Ná
Quem não conheceu a Ná não sabe o que é
biscoito de queijo quente servido a qualquer hora do dia ou da noite. Podia
estar entupido de comida que se não se servisse de pelo menos um, era desfeita.
Mal entrava e já escutava: vou “quentar” uns biscoitos, antes mesmo do “bença”
e do “Deus te abençoe”. Por isso que a mesa tinha que ser grande: em um canto a
canastra e em outro, sempre a postos, o lanche da Ná. Quem não conheceu a Ná
não sabe o que é o autêntico frango com quiabo e angu lá do interior de Minas.

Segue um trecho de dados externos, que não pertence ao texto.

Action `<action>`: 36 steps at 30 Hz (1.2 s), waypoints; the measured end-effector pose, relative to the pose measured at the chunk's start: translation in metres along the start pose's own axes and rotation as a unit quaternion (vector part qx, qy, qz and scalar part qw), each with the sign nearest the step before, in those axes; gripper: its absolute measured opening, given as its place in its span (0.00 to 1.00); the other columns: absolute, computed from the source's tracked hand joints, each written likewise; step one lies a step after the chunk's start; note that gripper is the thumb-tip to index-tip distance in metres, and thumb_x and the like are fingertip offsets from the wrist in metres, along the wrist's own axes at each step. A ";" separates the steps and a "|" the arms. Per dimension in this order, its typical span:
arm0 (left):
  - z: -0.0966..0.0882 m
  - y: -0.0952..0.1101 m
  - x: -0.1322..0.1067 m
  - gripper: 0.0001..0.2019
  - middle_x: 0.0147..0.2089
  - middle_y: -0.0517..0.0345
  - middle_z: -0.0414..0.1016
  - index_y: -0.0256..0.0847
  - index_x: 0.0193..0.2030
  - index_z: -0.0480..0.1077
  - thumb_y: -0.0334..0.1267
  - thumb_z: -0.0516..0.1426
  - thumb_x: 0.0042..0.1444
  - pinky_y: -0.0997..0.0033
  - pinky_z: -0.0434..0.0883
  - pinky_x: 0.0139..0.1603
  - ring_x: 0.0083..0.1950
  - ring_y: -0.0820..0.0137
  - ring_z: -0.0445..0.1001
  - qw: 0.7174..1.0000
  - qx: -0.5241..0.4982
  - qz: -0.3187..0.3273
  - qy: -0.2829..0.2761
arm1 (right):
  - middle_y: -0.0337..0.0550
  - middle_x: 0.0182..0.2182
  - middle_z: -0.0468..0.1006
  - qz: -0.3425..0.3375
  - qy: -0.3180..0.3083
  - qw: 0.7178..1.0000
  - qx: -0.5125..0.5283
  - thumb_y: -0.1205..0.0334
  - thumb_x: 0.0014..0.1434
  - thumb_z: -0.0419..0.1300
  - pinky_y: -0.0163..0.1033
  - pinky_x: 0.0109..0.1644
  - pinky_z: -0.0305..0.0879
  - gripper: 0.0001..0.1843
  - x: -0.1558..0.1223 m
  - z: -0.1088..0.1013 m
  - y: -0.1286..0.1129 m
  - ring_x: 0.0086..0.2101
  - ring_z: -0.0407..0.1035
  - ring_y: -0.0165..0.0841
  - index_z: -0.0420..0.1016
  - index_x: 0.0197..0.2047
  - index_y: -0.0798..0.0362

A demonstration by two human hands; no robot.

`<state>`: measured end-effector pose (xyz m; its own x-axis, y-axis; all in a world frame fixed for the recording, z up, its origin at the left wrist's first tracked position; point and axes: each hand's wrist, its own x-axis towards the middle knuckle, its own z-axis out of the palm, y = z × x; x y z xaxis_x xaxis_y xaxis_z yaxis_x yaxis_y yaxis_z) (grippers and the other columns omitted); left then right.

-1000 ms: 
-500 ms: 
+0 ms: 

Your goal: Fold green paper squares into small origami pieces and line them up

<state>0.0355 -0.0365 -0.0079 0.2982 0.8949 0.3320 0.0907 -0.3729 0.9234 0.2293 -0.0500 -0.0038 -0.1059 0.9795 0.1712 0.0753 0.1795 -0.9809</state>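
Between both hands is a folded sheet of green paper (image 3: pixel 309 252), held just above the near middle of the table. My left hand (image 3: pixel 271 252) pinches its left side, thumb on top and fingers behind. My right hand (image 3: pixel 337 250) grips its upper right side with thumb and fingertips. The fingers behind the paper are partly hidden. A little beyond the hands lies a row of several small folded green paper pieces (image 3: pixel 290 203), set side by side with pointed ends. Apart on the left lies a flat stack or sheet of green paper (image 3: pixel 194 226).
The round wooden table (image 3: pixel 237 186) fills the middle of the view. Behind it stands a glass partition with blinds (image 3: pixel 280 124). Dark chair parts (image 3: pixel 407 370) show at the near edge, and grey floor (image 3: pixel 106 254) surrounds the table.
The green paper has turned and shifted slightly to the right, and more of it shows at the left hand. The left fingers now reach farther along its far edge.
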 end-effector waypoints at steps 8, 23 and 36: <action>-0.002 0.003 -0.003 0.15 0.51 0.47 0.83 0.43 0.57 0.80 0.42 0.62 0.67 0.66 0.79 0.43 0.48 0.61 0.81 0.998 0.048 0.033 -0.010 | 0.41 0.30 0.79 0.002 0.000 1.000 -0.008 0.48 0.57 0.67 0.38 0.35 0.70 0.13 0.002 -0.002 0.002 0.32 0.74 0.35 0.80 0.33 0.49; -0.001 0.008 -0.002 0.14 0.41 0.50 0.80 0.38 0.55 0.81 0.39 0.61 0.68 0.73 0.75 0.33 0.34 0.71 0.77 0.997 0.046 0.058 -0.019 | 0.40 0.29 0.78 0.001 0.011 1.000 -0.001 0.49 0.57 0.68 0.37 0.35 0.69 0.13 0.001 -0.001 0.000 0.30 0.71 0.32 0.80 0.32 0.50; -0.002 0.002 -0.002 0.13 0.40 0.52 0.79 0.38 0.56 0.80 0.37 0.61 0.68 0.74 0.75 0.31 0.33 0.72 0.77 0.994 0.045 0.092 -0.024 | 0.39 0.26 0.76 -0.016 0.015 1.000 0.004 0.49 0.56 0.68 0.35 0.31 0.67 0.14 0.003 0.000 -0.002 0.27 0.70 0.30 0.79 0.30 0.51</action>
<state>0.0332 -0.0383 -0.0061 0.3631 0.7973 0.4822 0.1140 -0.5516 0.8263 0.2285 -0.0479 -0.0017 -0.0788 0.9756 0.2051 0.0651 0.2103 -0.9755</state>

Servido com jogos de mesa completamente descombinantes: talheres de um jogo,
pratos diferentes. Nenhuma peça igual à outra. Deve ser fruto dos seus muitos
anos de casamento e da mania adquirida do Agenor de não jogar nada fora. Quem
não conheceu a Ná não sabe o que é rezar o terço à maneira dos Santana: O
Moreno disparado na frente e a Natália tentando diminuir a marcha. Logicamente
que entre uma Ave Maria e um Pai Nosso faziam o planejamento do dia em voz alta
e tinham as pequenas discussões sobre dinheiro. Nunca entendi como eles não se
perdiam no meio do terço. Anos de prática.

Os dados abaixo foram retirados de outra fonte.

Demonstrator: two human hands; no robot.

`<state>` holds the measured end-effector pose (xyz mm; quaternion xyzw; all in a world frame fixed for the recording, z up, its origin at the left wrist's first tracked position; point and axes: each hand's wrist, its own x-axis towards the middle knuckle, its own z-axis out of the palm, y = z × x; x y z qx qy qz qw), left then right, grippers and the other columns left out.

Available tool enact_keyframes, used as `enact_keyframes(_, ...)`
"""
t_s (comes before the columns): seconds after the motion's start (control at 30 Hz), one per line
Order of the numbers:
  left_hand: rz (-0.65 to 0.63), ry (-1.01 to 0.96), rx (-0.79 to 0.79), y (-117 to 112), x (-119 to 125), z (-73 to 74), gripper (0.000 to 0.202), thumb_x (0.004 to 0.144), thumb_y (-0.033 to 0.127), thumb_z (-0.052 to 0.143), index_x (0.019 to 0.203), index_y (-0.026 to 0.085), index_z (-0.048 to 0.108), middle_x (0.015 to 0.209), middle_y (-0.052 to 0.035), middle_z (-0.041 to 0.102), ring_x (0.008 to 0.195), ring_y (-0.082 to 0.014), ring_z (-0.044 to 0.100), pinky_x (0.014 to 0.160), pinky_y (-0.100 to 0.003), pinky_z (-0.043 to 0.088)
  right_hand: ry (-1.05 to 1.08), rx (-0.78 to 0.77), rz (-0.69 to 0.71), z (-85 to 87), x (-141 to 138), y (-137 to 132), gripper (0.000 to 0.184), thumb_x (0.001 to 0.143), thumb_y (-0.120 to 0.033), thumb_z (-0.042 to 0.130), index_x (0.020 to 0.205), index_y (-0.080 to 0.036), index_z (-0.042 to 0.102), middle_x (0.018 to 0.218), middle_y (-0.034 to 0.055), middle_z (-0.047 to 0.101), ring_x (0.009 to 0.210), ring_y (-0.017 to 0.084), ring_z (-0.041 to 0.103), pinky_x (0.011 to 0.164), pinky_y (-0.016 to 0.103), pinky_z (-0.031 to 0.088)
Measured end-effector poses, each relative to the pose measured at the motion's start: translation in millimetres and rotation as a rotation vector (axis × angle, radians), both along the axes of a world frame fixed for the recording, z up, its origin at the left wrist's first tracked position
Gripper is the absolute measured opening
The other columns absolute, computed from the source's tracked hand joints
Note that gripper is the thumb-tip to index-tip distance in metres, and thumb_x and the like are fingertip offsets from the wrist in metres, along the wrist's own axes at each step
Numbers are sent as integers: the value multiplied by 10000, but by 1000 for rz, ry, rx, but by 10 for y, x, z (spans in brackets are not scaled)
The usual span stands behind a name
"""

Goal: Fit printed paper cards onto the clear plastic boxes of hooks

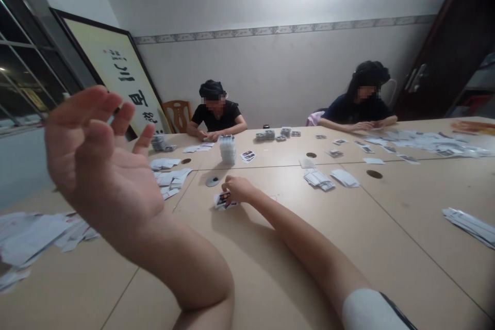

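My left hand (112, 149) is raised close to the camera at the left, palm turned up. Its fingers are apart and loosely curled, with nothing in them. Farther out, my right hand (238, 188) reaches over the table with bent fingers closed on some small printed cards (223, 200). The fingertips are partly hidden, so how many cards they grip does not show. Just behind these cards is a round metal-rimmed hole (212, 181). A tall stack of cards (228, 150) stands beyond it, beside a few fanned cards (248, 156).
Paper slips (34, 234) lie at the left of the table (294, 268). White slips (319, 180) are in the middle right, and a bundle of strips (469, 227) at the right edge. Two people sit across, one by card piles (266, 134), the other near a broad paper heap (425, 141).
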<state>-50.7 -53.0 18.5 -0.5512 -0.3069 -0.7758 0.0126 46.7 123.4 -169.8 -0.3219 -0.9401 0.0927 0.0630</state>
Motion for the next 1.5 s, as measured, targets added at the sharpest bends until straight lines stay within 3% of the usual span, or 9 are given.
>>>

Mas, quem conheceu a Ná, saiu
muitas vezes de sua casa cheio de pacotes de bolacha ou uma lata de doce em
calda que fazia parte da sua dispensa. Mas escutou muitas vezes também o Agenor
gritar de lá que não ia mais dar dinheiro p/ fazer supermercado porque ela dava
tudo para os outros. E ela se intimidava? Que nada. Falava: “esconde este
pacote de bolacha que depois eu tiro dinheiro da carteira dele e compro mais”.

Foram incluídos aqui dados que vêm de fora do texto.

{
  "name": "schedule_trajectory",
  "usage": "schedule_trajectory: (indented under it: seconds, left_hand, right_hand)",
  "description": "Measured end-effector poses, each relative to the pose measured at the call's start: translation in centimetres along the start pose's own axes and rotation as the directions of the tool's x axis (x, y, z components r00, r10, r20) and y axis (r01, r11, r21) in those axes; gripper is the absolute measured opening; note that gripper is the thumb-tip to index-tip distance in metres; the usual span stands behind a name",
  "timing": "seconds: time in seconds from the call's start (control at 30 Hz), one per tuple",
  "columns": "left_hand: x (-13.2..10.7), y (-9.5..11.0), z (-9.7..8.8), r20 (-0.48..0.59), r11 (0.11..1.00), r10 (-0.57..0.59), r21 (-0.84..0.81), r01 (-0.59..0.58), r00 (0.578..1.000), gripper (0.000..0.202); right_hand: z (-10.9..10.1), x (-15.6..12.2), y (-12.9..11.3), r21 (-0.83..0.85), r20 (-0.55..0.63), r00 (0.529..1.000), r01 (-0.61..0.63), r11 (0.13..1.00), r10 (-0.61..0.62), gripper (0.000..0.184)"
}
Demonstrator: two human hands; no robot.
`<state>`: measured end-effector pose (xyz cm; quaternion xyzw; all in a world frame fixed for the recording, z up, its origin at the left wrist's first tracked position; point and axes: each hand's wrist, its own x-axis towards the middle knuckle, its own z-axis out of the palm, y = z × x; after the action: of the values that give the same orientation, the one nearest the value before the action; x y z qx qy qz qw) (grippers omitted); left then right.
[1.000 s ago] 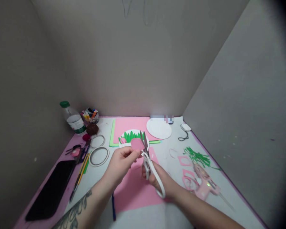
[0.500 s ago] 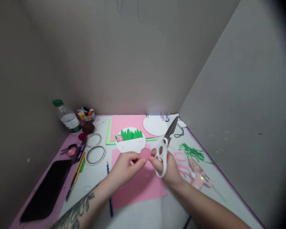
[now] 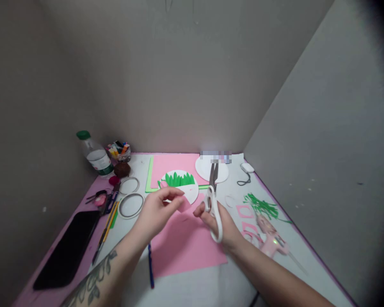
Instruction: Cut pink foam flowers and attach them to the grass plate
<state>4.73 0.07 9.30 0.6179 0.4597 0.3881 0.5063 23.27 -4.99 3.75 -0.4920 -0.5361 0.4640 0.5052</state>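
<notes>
Walls of plain grey board close in on three sides, making a narrow booth around a white table (image 3: 192, 290) with a pink strip along its left edge. At the far left corner stand a water bottle (image 3: 96, 155) with a green cap and a cup of markers (image 3: 119, 151). Two tape rings (image 3: 130, 196) lie nearer, and beside them are pencils (image 3: 107, 230) and a black phone (image 3: 67, 249), which lies flat on the pink strip. A large pink sheet (image 3: 185, 247) lies in the middle of the table, under both hands. Beyond it sits a paper plate (image 3: 187, 194) with green paper grass stuck to it, and a bare white plate (image 3: 224, 172) lies farther back. On the right are green scraps (image 3: 262, 207), pink cut-out frames (image 3: 245, 211) and a pink glue gun (image 3: 270, 241).

The left hand (image 3: 155, 211), on a tattooed forearm, is raised above the sheet with its fingers bent inward. Thumb and fingertips pinch a small pink cut-out (image 3: 183, 205), which is held just in front of the grass plate. The right hand (image 3: 222, 224) hovers just beside it, with its fingers curled through the white handles of the scissors (image 3: 213, 200) and gripping them firmly. The blades point away from the person toward the back wall, and they look nearly closed. The two hands are close but not touching, and the cut-out sits between the left fingertips and the scissor handles.
</notes>
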Motion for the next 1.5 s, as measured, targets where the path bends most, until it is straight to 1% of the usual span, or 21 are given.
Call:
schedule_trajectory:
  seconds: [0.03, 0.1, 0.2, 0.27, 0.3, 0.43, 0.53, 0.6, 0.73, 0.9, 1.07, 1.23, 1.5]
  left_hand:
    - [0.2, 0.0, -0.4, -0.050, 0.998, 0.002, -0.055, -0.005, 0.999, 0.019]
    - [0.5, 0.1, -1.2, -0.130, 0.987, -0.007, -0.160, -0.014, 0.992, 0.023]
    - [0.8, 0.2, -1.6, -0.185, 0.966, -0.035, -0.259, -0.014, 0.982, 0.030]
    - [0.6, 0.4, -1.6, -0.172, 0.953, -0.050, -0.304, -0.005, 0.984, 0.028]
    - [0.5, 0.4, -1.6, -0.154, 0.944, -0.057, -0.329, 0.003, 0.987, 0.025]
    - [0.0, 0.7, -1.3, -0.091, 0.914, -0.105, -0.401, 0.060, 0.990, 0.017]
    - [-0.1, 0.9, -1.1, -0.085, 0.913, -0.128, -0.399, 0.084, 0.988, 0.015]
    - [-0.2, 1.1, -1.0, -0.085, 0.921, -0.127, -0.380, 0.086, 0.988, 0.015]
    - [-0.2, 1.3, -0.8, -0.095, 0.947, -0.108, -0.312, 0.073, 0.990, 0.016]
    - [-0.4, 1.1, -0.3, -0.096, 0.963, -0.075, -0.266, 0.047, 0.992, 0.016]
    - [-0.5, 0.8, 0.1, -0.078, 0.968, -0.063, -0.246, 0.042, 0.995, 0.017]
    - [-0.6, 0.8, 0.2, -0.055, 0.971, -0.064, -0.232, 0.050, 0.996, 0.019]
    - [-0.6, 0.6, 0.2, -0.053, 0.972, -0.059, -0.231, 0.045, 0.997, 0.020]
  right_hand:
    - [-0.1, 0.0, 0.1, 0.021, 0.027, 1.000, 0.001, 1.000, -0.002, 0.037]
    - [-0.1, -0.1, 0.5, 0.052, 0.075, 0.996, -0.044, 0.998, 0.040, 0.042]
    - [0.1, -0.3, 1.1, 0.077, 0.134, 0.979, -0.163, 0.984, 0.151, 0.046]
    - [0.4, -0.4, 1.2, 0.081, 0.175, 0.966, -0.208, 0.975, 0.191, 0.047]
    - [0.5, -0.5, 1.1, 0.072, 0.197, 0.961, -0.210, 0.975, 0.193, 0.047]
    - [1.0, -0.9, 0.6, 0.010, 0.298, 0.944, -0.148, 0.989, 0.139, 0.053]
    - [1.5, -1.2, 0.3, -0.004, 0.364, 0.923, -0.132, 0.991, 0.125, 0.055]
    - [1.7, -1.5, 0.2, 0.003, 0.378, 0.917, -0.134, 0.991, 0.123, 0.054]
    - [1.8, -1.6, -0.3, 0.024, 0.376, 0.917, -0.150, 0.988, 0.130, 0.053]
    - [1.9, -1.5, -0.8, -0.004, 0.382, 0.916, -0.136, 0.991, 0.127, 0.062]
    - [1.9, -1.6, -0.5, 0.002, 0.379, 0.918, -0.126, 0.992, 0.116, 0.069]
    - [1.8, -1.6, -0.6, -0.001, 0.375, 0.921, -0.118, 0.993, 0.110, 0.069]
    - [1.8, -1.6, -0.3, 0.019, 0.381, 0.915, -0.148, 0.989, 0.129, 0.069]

Mesmo que não gostasse da bolacha era ótimo presenciar esta cena. Quem conheceu
a Ná sabe que não se podia falar mal de nenhum filho dela, nem mesmo de
brincadeira. Partia logo em defesa, mesmo sabendo que o acusado tivesse aquele
defeito. Às vezes fazia só para ver a reação dela. Parecia uma leoa em defesa
dos filhotes.
Agora, quem gostava da Ná, sabe
que a data do Natal a partir de agora perde um pouco o seu brilho, porque há
seis anos perdemos o Capitão e agora perdemos a motivação para seguir
navegando. Sabe que agora só restam saudades mesmo. Sabe que o presépio, os
presentes, as músicas, o parabéns não mais voltarão a acontecer, só nas nossas
recordações. Quem gostava da Ná sabe que vai ficar um vazio, uma cadeira vazia,
um quê de não me deixe, uma sensação de que a vida não será mais a mesma sem
ela. Mas sabe também que ela deixou uma semente, aliás, deixou uma plantação
inteira de amor, dedicação, carinho e fé. E isso é o que fica.
Oh Moreno ! Arruma o canto da mesa
aí, que o biscoito quente e o café estão subindo.
Guilherme Augusto
Santana
Goiânia, 23/02/2006
*
Crônica escrita em memória de Natália Barbosa Reis, minha avó.